> _Work item_: Return each line of the listing that follows in which the string "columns" can be found.

Dataset section section start

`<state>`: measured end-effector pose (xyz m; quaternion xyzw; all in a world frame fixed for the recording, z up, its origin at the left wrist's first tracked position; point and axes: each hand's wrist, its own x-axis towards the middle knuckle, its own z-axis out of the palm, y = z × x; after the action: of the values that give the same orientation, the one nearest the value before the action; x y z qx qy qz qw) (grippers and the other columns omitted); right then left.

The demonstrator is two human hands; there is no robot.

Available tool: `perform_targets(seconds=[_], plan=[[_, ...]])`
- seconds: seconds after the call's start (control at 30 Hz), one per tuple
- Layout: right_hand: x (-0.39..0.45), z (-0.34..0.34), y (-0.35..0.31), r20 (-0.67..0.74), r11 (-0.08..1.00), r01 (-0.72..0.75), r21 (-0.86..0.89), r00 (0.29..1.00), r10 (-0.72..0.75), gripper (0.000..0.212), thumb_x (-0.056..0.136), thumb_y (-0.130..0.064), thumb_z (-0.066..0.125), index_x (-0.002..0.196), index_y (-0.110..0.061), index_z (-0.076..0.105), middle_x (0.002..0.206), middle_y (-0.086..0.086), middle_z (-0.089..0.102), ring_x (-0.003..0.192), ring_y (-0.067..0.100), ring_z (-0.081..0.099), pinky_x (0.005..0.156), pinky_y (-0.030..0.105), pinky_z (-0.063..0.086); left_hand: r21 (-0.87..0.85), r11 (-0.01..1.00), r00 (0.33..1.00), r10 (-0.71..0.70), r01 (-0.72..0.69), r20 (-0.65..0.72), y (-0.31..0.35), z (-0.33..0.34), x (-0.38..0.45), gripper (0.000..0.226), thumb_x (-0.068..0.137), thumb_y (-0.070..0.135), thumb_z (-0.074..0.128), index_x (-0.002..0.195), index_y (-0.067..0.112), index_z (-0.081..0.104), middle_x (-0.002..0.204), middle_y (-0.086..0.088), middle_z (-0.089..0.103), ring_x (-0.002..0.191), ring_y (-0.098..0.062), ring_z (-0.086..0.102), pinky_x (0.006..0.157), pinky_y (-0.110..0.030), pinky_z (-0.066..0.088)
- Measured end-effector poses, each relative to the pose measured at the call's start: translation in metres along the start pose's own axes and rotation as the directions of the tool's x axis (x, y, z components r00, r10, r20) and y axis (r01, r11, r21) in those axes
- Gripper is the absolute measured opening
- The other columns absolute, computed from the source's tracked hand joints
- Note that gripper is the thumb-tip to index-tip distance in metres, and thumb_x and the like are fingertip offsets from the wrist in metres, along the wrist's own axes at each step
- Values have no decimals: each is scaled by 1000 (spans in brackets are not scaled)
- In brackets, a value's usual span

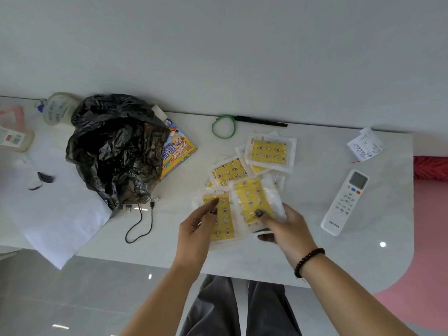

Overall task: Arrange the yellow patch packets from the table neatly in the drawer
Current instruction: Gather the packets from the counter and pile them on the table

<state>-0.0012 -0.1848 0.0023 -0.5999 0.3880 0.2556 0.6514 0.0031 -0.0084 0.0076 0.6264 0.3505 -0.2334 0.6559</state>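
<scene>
the right hand [287, 225] pinches a yellow patch packet [252, 202], thumb on its face and fingers curled beneath. just left of it, the left hand [195, 229] grips a second packet [221, 220], thumb on top. both packets are at the near end of a loose pile of yellow packets [268, 152] on the white table [303, 258]. a white remote [344, 202] lies to the right, a receipt [366, 145] beyond it. far of the pile sit a green band [223, 126] and black pen [261, 121]. left lie a black plastic bag [116, 151], a colourful box [178, 151] and a black cable [140, 221].
</scene>
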Motion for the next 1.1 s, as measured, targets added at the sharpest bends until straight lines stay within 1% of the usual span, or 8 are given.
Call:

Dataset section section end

> _Task answer_:
`<state>`: measured end-effector pose (xyz m; quaternion xyzw; all in a world frame fixed for the recording, z up, its origin at the left wrist's first tracked position; point and axes: each hand's wrist, its own x-axis towards the middle knuckle, its own z-axis out of the palm, y = z × x; after the action: of the values that give the same orientation, the one nearest the value before the action; x y z qx qy qz qw) (grippers and the other columns omitted); right then left.
- The other columns absolute, computed from the source's tracked hand joints

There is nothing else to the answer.